O Rashash organiza essa dinâmica na oração com minúcia impressionante. Cada palavra participa de elevações e uniões; cada nível recebe conforme sua medida. Isso impede que “entender” signifique acumular conceitos. Biná verdadeira altera a ordem interior de quem reza. Se a pessoa compreendeu que está diante do Rei e termina a oração exatamente tão autocentrada quanto começou, alguma coisa permaneceu do lado de fora do coração (Nahar Shalom; Rechovot HaNahar).

O coração que constrói

“Com sabedoria se constrói a casa, e com entendimento ela se estabelece” (Mishlei/Provérbios 24:3). Chochmá vê a casa; Biná a estabelece. Mede a distância entre as paredes, calcula o peso do teto, abre espaço para que outros possam morar.

Em nossa vida, Biná aparece quando deixamos uma ideia permanecer tempo suficiente para que ela nos faça perguntas. O que isso muda em minha rotina? Que hábito precisa ser abandonado? Que obrigação nasce dessa verdade? Que parte do meu entusiasmo ainda é apenas vaidade?

Há gente que coleciona centelhas e nunca constrói uma lâmpada. Corre de revelação em revelação, de frase em frase, sempre impressionada e nunca transformada. Biná pede o contrário: receba uma palavra, entre nela, caminhe por seus corredores e não saia antes de encontrar a responsabilidade que ela esconde.
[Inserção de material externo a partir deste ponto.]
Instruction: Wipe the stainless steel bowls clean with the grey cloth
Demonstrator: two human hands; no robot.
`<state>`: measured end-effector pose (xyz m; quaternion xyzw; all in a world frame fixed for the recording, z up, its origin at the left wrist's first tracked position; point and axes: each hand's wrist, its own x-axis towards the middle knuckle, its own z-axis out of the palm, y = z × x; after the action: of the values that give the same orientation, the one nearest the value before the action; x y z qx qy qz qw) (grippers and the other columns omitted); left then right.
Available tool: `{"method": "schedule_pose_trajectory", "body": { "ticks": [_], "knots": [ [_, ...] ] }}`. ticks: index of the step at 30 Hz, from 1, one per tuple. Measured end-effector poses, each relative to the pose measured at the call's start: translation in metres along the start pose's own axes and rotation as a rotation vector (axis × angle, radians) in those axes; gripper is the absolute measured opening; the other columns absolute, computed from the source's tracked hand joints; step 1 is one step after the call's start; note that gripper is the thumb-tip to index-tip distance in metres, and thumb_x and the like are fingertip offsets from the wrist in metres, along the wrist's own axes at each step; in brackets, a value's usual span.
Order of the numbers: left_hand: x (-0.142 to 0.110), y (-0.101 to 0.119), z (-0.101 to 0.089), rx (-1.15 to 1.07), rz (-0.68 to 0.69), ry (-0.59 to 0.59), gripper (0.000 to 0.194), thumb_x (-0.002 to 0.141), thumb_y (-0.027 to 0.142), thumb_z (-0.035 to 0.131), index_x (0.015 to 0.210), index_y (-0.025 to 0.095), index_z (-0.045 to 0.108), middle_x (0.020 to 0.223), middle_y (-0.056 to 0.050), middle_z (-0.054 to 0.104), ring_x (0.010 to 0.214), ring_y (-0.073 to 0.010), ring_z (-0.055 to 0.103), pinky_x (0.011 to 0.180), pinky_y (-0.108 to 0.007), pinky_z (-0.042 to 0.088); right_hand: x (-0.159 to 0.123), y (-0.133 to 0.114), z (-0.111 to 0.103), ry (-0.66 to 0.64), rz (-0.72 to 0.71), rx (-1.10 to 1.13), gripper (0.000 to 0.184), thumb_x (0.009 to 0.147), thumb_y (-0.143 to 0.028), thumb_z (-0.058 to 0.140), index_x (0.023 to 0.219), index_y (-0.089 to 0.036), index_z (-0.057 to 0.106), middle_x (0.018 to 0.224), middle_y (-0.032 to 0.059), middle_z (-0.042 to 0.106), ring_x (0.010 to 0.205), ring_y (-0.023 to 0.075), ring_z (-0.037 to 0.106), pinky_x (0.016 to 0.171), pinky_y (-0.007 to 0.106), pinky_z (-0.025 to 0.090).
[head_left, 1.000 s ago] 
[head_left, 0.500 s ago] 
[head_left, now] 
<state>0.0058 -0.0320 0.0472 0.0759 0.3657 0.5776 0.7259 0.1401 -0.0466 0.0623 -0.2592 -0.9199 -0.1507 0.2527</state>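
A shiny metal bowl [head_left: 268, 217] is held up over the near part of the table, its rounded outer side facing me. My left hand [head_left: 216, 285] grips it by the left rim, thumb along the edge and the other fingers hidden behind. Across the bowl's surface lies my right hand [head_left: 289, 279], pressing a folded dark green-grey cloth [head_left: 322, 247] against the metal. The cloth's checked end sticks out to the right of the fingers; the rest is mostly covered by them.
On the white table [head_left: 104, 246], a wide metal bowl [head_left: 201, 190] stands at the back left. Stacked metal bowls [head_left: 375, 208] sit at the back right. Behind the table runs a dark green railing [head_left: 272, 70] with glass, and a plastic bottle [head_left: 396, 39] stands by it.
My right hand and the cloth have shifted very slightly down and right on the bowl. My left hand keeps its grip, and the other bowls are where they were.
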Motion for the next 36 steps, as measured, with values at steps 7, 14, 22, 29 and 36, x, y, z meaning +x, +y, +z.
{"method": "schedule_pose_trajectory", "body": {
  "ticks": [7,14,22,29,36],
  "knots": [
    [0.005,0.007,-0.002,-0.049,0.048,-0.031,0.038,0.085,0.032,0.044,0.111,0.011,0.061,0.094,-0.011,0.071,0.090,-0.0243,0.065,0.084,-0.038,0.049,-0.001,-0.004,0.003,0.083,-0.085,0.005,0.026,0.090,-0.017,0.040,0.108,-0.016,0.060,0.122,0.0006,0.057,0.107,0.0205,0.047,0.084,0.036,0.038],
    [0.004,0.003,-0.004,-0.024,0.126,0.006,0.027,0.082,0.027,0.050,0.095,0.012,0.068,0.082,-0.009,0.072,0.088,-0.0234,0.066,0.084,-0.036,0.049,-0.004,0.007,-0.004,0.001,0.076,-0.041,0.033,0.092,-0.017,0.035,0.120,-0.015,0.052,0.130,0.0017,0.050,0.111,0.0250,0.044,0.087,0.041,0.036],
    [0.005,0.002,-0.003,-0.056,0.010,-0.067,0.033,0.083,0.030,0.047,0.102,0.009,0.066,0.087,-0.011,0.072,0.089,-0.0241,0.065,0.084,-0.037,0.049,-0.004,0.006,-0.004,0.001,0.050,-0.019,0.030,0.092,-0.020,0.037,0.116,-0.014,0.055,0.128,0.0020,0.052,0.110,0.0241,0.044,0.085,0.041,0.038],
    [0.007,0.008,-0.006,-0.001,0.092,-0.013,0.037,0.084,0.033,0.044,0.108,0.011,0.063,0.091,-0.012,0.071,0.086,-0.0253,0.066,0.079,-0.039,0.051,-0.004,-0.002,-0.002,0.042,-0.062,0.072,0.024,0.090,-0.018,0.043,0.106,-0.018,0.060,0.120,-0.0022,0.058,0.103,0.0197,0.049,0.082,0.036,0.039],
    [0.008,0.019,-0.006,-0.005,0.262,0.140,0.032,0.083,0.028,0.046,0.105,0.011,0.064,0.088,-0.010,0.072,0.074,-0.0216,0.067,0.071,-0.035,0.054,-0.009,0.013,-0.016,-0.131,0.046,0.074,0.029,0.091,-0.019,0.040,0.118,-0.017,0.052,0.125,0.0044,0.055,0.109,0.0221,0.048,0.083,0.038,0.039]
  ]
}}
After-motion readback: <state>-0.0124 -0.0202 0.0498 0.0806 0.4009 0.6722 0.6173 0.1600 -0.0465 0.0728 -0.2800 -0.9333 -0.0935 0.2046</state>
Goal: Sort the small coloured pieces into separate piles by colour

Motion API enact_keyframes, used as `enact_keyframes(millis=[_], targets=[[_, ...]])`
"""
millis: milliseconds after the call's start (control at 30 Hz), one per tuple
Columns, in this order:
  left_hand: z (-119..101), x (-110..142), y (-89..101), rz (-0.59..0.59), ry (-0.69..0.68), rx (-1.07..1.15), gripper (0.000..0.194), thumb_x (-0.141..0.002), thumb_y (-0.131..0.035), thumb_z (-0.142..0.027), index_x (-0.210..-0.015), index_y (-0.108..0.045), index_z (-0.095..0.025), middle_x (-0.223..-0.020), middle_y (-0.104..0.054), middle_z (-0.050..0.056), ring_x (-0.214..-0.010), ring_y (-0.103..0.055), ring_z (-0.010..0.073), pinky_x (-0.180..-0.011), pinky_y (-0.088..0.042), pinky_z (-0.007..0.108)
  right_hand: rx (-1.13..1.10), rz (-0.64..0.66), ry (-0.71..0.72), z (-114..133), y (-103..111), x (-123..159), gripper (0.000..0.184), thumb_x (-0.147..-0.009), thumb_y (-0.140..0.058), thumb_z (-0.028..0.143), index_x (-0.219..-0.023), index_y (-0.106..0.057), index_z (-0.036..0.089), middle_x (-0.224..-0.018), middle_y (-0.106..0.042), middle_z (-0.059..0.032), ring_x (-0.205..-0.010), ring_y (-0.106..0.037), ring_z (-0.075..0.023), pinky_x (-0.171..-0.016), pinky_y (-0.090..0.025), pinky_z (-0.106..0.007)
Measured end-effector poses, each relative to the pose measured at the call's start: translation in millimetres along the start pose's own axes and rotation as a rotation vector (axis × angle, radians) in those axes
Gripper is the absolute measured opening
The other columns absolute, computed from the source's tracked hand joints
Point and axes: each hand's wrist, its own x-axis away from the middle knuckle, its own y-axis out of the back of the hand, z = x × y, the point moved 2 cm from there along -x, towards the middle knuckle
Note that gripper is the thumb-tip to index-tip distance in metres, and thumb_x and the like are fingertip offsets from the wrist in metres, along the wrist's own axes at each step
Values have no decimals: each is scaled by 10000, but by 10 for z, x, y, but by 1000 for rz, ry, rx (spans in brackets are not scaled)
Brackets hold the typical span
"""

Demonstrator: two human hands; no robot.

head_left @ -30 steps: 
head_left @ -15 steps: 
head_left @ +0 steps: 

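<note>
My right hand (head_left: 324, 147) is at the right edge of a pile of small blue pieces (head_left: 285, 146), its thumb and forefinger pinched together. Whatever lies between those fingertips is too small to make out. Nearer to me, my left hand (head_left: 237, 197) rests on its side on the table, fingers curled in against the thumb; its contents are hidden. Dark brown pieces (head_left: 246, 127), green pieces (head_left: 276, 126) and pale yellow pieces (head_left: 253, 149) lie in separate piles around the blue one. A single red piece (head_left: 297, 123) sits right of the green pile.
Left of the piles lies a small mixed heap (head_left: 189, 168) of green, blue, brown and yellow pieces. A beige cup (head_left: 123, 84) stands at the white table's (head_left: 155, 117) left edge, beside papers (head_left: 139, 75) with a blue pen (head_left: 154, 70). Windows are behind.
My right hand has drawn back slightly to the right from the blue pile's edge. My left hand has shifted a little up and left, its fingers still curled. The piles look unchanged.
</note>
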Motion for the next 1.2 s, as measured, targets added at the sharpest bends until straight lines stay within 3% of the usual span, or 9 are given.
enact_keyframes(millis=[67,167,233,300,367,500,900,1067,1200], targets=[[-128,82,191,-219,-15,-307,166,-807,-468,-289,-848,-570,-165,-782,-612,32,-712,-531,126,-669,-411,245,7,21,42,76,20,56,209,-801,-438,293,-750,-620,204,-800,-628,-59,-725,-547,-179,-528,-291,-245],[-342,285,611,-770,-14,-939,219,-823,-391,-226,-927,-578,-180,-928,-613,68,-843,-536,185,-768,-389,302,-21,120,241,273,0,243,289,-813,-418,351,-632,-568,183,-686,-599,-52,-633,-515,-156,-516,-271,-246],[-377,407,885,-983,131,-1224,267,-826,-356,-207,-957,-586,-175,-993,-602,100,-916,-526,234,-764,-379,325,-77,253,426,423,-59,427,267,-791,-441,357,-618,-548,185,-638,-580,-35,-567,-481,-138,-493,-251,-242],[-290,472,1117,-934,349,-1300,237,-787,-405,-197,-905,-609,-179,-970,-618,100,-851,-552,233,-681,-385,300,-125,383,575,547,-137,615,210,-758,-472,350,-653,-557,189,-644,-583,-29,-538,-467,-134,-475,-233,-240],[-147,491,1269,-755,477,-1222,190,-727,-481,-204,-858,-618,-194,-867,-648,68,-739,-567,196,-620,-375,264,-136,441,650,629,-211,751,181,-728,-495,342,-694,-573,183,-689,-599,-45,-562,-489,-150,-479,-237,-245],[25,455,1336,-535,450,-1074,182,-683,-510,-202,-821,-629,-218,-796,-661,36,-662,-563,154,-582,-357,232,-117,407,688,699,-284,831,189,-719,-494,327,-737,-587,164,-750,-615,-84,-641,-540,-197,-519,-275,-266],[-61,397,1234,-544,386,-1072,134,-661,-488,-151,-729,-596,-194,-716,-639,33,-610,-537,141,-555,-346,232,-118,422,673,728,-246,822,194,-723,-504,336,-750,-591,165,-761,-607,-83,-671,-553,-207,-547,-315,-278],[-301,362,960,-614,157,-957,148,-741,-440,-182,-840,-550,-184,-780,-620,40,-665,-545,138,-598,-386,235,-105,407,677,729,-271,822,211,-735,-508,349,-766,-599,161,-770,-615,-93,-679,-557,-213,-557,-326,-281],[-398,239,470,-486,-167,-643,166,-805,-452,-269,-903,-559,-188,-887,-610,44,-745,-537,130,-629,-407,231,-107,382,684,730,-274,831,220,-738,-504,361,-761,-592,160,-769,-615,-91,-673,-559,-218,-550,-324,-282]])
A centelha é rápida. A gestação exige fidelidade. Biná é o palácio onde a sabedoria aceita permanecer até tornar-se vida.

Referências

  • Shemot/Êxodo 31:2–6.
  • Vayikrá/Levítico 25:8–10.
  • Mishlei/Provérbios 24:3.
  • Talmud Bavli, Rosh Hashaná 21b.
  • Tikkunei Zohar, Introdução, 17a, Patach Eliyahu.
  • Zohar III, 65a.
  • Etz Chaim, Heichal Adam Kadmon, Shaar 1, anaf 5.
  • Etz Chaim, Shaar Abba veImma; Shaar HaMochin.
  • Pri Etz Chaim, Shaar Sefirat HaÔmer; Shaar Chag HaShavuot.
  • Rabi Shalom Sharabi, Nahar Shalom; Rechovot HaNahar.